L. CV. R. 56(e). The Rule's purpose is "to relieve the district court of any responsibility to ferret through the record to discern whether any material fact is genuinely in dispute." Colón–Fontánez v. Municipality of San Juan, 660 F.3d 17, 28 (1st Cir. 2011). The First Circuit has spoken loud and clear as to the virtues of such a rule and the consequences of failing to adhere to its terms. See Puerto Rico Am. Ins. Co. v. Rivera–Vázquez, 603 F.3d 125, 131 (1st Cir. 2010) (citing Ruiz Rivera v. Riley, 209 F.3d 24, 28 (1st Cir. 2000) ).

The vast majority of Plaintiff's opposing statements do not cite to evidence on the record in support of their contentions, in direct violation of Local Rule 56. Additionally, Plaintiff did not file any supporting documents as evidence with his opposition, and instead opted to rely exclusively on the evidence submitted by Defendants as support for their Statement of Uncontested Material Facts. (See Docket Nos. 159, 171 & 174.)

Plaintiff did not address or did not contest with citations to the record the following statement of facts in Defendants' Statement of Uncontested Facts: 25, 31, 42, 47–49, 51–52, 55–66, 72–114. (See Docket No. 174 at 3–8.) Plaintiff also attempted to dispute assertions of fact 115–179 with the following statement from his deposition: "[t]he documents that were provided to me reflect clearly that there was a mistake in the calculations." (See Docket Nos. 174 at 8; 187–3 at 31.) In light of Plaintiff's failure to meet the requirements of Local Rule 56 and, the Court deems the following assertions of fact as admitted: 25, 31, 42, 47–49, 51–52, 55–66, 72–179. (Docket No. 159.)
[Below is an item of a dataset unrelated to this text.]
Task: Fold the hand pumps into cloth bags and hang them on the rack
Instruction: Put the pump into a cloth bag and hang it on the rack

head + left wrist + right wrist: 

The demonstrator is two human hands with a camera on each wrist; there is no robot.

Moreover, Plaintiff attempted to contest several assertions of fact with inapposite statements from his deposition, which fail to adequately contest any of Defendants' material assertions of fact. (See Docket Nos. 159 ¶ 18; 174 ¶ 18; see also 187–1 at 72–73.) The Court will deem as admitted these and any other properly supported assertions of fact in Defendants' Statement of Uncontested Material Facts, not adequately contested by Plaintiff.

B. Plaintiff's Sur–Reply at Docket No. 181

Plaintiff sur–replied without addressing the matters raised in Defendants' Reply, but rather rehashed some of the arguments raised in the Opposition. (See Docket No. 181 1–7.) However, Plaintiff also improperly attempted to raise new theories for relief not raised in the Complaint and arguments against summary judgment not raised in Plaintiff's Opposition (unrelated to matters raised by Defendants in their Reply). See id. at 9–10. These arguments were waived by Plaintiff. See Rocafort v. IBM Corp., 334 F.3d 115, 121 (1st Cir. 2003).

Additionally, after Plaintiff failed to include any supporting documents with his Opposition, he now seeks to introduce new evidence as well as an extension of time for discovery. (Docket No. 181.) The documents that Plaintiff seeks to introduce into evidence are all in the Spanish language, in clear violation of 42 U.S.C. § 846 and Local Rule 5(g). See Puerto Ricans For Puerto Rico Party v. Dalmau, 544 F.3d 58 (1st Cir. 2008). Regardless, Plaintiff's attempt to introduce new evidence at this juncture is clearly improper and ignores the Court's Order issued on August 29, 2016: "The deadline to conduct discovery concluded on August 8, 2016.... [A]ny and all discovery that was not timely produced will not be later allowed as evidence in this case." (Docket No. 149.)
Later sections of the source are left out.